DEV Community

Archit Mittal
Archit Mittal

Posted on

How I Automated Invoice Processing for a ₹3 Crore Business — Saved 120 Hours/Month

Last year, a textile trading firm in Surat approached me with a problem that's painfully common across Indian SMBs: their accounts team of 4 people was spending 6 hours every single day manually matching purchase invoices against delivery challans and bank statements.

That's 120 hours a month — burnt on copy-pasting numbers between Excel sheets and Tally.

Here's how I automated the entire pipeline with Python, saving them ₹2.4 lakh/month in operational costs and reducing errors to near-zero.


The Problem: Death by Manual Reconciliation

This ₹3 crore/year business processes roughly 800 invoices per month from 60+ suppliers. Every invoice had to be:

  1. Downloaded from email or WhatsApp
  2. Manually entered into an Excel tracker
  3. Cross-checked against the delivery challan
  4. Matched with the corresponding bank payment
  5. Flagged if any amount didn't match

The team was drowning. Invoices got missed, duplicate payments happened twice in Q3, and month-end closing took 5 extra days.


The Solution: A 3-Stage Python Pipeline

I built a lightweight automation system using Python — no expensive ERP, no SaaS subscription. Just clean code running on a ₹30,000 mini-PC sitting in their office.

Stage 1: Invoice Extraction with PDF Parsing

import pdfplumber
import re
from pathlib import Path

def extract_invoice_data(pdf_path: str) -> dict:
    """Extract key fields from a supplier invoice PDF."""
    with pdfplumber.open(pdf_path) as pdf:
        full_text = ""
        for page in pdf.pages:
            full_text += page.extract_text() or ""

    # Extract invoice number
    inv_match = re.search(
        r'Invoice\s*#?\s*:?\s*([A-Z0-9\-/]+)',
        full_text, re.IGNORECASE
    )

    # Extract total amount (handles Rs. and INR formats)
    amt_match = re.search(
        r'(?:Total|Grand\s*Total|Net\s*Amount)\s*:?\s*(?:Rs\.?|INR)\s*([\d,]+\.?\d*)',
        full_text, re.IGNORECASE
    )

    # Extract date
    date_match = re.search(
        r'Date\s*:?\s*(\d{1,2}[/\-]\d{1,2}[/\-]\d{2,4})',
        full_text, re.IGNORECASE
    )

    # Extract GSTIN
    gst_match = re.search(
        r'\d{2}[A-Z]{5}\d{4}[A-Z]{1}[A-Z\d]{1}[Z]{1}[A-Z\d]{1}',
        full_text
    )

    return {
        "invoice_number": inv_match.group(1) if inv_match else None,
        "amount": float(amt_match.group(1).replace(",", "")) if amt_match else None,
        "date": date_match.group(1) if date_match else None,
        "gstin": gst_match.group(0) if gst_match else None,
        "source_file": Path(pdf_path).name
    }

# Process all invoices in a folder
invoice_folder = Path("./invoices/april_2025")
results = []
for pdf_file in invoice_folder.glob("*.pdf"):
    data = extract_invoice_data(str(pdf_file))
    results.append(data)
    print(f"Extracted: {data['invoice_number']} | Amount: {data['amount']}")
Enter fullscreen mode Exit fullscreen mode

This script processes 800 PDFs in under 3 minutes. The old manual process? 4 people x 2 hours = 8 person-hours.
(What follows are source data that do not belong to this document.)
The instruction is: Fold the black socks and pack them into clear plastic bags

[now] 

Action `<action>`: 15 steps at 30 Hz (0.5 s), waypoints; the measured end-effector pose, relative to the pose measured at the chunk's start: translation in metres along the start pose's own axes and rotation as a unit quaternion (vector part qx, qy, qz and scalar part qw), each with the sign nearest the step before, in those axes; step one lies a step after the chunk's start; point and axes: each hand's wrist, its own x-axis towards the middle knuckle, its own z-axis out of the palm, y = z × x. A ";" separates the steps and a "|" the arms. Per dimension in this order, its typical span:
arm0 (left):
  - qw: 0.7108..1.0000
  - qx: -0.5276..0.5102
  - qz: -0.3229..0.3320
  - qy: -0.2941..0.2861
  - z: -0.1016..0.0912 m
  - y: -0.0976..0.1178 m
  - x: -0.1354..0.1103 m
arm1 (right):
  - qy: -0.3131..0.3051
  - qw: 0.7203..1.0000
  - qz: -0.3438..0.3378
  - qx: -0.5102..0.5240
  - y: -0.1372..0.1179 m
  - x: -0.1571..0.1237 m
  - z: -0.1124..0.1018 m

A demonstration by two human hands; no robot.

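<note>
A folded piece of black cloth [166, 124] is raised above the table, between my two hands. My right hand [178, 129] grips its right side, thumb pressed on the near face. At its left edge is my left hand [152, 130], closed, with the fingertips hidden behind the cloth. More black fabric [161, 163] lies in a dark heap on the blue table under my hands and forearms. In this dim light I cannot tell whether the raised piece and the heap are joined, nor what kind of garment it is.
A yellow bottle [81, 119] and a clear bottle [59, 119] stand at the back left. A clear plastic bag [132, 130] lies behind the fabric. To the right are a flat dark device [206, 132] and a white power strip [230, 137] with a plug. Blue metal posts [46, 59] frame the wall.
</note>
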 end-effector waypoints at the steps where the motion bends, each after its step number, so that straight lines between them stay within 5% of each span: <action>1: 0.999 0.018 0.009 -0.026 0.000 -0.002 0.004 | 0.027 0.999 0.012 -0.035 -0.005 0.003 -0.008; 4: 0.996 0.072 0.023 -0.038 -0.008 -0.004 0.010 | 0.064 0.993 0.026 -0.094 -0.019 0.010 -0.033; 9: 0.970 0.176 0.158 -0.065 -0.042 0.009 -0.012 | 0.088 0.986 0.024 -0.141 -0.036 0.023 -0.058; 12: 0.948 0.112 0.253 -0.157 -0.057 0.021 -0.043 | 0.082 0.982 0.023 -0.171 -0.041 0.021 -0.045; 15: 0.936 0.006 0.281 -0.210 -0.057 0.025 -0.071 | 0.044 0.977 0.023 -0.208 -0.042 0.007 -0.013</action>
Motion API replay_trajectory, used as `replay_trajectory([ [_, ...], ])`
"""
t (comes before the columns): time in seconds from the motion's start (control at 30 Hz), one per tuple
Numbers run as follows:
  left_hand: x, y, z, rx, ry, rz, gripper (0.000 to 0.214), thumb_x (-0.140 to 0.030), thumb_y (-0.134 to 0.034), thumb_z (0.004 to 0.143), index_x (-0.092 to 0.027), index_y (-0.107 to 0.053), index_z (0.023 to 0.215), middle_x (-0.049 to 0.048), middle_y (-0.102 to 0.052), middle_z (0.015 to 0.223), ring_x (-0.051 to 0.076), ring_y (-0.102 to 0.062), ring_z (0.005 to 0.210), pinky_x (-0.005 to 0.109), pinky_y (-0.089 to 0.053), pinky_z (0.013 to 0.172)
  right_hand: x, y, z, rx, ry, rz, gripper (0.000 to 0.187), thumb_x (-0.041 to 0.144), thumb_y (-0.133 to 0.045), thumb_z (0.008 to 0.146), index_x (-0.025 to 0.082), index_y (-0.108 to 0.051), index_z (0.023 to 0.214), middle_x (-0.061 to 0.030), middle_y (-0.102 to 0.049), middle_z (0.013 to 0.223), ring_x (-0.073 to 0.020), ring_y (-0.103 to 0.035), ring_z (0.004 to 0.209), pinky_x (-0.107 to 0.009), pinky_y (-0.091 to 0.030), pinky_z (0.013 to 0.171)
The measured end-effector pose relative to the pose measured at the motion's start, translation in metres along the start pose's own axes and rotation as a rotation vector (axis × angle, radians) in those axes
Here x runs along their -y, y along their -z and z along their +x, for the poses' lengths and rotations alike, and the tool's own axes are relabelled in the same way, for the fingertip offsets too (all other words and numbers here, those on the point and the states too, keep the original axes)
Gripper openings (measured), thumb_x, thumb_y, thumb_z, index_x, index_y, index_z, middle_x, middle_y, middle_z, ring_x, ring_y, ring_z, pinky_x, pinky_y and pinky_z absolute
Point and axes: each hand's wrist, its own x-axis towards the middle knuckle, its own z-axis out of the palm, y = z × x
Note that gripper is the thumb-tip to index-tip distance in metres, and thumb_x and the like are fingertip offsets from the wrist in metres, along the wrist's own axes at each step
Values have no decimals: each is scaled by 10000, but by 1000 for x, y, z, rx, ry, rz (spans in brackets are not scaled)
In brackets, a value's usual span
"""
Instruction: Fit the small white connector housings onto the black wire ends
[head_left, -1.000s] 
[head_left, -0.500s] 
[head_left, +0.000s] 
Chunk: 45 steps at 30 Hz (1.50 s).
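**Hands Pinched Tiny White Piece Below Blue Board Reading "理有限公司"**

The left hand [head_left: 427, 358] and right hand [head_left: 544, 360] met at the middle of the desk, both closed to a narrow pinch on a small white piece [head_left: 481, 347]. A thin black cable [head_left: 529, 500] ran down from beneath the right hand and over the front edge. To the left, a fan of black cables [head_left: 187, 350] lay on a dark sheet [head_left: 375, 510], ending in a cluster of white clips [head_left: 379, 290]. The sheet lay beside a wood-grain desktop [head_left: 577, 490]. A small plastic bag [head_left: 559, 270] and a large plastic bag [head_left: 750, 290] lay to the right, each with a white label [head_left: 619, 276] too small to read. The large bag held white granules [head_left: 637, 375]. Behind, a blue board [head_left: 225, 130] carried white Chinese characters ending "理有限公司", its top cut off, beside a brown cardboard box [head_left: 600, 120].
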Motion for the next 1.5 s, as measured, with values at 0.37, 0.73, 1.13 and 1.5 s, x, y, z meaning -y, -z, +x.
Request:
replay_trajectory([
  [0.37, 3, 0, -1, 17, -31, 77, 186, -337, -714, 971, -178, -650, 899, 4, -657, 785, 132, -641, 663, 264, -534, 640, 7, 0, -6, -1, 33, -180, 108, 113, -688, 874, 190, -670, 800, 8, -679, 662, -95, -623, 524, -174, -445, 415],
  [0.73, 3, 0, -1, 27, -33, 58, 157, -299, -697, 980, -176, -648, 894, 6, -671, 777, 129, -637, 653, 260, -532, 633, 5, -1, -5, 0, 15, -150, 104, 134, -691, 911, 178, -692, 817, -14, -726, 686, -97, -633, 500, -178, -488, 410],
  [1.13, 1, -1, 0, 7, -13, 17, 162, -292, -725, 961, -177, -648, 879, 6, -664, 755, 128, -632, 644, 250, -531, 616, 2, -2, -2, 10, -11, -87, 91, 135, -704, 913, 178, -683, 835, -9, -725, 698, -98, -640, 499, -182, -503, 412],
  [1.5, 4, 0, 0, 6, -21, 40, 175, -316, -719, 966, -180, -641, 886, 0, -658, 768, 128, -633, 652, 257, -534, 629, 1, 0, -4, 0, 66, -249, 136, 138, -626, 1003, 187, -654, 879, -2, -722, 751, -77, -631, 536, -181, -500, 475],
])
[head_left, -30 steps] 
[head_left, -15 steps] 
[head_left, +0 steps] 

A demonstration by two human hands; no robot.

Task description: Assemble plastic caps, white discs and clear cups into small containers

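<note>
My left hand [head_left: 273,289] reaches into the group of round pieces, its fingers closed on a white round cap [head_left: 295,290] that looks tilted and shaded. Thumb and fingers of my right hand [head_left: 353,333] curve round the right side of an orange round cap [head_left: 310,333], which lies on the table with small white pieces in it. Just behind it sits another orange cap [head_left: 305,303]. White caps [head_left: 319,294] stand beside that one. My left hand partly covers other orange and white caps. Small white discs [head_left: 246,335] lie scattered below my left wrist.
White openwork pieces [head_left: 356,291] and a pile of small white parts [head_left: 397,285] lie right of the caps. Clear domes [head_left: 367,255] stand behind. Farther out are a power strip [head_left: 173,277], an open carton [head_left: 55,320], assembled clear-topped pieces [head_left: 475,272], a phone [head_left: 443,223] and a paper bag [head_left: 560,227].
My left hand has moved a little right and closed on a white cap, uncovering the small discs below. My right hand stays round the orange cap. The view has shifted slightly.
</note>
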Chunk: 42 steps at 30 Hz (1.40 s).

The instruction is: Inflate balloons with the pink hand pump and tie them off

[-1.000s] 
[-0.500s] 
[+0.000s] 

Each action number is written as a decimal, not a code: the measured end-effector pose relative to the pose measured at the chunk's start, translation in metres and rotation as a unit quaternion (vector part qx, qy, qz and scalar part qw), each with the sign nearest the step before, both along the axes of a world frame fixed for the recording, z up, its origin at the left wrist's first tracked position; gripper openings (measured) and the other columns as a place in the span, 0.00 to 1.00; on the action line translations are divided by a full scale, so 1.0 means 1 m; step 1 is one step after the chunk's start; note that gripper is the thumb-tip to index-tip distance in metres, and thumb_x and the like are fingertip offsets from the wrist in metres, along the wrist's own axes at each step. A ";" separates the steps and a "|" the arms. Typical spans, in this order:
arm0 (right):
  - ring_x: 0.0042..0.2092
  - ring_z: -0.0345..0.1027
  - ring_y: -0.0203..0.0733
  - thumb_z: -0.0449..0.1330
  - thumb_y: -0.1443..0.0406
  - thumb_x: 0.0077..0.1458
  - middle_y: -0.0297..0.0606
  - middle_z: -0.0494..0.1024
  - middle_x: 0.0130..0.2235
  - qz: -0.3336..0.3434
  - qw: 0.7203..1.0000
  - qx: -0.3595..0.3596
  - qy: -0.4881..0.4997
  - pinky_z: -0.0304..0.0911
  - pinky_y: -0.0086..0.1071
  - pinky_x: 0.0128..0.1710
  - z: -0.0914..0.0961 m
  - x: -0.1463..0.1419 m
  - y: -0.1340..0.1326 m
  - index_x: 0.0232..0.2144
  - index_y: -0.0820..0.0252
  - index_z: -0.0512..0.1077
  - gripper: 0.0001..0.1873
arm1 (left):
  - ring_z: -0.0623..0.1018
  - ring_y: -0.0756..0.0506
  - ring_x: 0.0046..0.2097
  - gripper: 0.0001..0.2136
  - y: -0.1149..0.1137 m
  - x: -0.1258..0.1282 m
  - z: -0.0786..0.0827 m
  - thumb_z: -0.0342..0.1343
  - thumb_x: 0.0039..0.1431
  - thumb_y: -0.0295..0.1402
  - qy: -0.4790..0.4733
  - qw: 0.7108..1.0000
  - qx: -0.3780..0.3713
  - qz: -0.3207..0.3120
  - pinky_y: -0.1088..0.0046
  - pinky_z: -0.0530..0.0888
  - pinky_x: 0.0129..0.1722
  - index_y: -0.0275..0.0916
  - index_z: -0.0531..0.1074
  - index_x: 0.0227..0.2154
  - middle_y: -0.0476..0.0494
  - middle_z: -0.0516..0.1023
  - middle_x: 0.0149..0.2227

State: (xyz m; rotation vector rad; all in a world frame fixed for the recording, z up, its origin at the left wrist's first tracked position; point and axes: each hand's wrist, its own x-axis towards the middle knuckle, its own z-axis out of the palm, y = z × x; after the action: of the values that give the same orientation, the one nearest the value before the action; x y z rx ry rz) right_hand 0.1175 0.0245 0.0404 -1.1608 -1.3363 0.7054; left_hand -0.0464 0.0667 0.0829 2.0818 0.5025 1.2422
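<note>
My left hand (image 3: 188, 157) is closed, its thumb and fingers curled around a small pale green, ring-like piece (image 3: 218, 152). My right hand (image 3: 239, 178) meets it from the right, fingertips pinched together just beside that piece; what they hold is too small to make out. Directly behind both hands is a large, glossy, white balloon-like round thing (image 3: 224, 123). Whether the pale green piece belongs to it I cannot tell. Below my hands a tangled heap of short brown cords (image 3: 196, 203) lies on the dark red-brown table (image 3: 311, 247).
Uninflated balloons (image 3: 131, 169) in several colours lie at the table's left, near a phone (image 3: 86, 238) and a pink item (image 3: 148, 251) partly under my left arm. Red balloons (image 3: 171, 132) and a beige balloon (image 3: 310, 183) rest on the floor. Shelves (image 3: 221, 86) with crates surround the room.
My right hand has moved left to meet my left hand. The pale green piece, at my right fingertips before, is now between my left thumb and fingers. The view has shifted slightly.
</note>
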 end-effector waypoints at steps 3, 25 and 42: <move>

Stage 2: Smart Matching Engine

import pandas as pd
from difflib import SequenceMatcher

def fuzzy_match_score(str1: str, str2: str) -> float:
    """Calculate similarity between two strings."""
    if not str1 or not str2:
        return 0.0
    return SequenceMatcher(None, str1.upper(), str2.upper()).ratio()

def reconcile_invoices(
    invoices: pd.DataFrame,
    challans: pd.DataFrame,
    tolerance: float = 100.0
) -> pd.DataFrame:
    """Match invoices against delivery challans."""
    matched = []
    unmatched_invoices = []

    for _, inv in invoices.iterrows():
        best_match = None
        best_score = 0

        for _, challan in challans.iterrows():
            amount_diff = abs(inv["amount"] - challan["amount"])
            if amount_diff > tolerance:
                continue

            name_score = fuzzy_match_score(
                inv.get("supplier", ""),
                challan.get("supplier", "")
            )

            score = (1 - amount_diff / max(inv["amount"], 1)) * 0.6 + name_score * 0.4

            if score > best_score:
                best_score = score
                best_match = challan

        if best_match is not None and best_score > 0.75:
            matched.append({
                "invoice_no": inv["invoice_number"],
                "challan_no": best_match["challan_number"],
                "invoice_amt": inv["amount"],
                "challan_amt": best_match["amount"],
                "difference": inv["amount"] - best_match["amount"],
                "confidence": round(best_score * 100, 1),
                "status": "MATCHED"
            })
        else:
            unmatched_invoices.append({
                "invoice_no": inv["invoice_number"],
                "invoice_amt": inv["amount"],
                "status": "UNMATCHED - NEEDS REVIEW"
            })

    return pd.DataFrame(matched + unmatched_invoices)
Enter fullscreen mode Exit fullscreen mode

The key insight: Indian invoices frequently have small rounding differences (a few rupees on GST calculations). The tolerance parameter handles this gracefully instead of flagging false mismatches.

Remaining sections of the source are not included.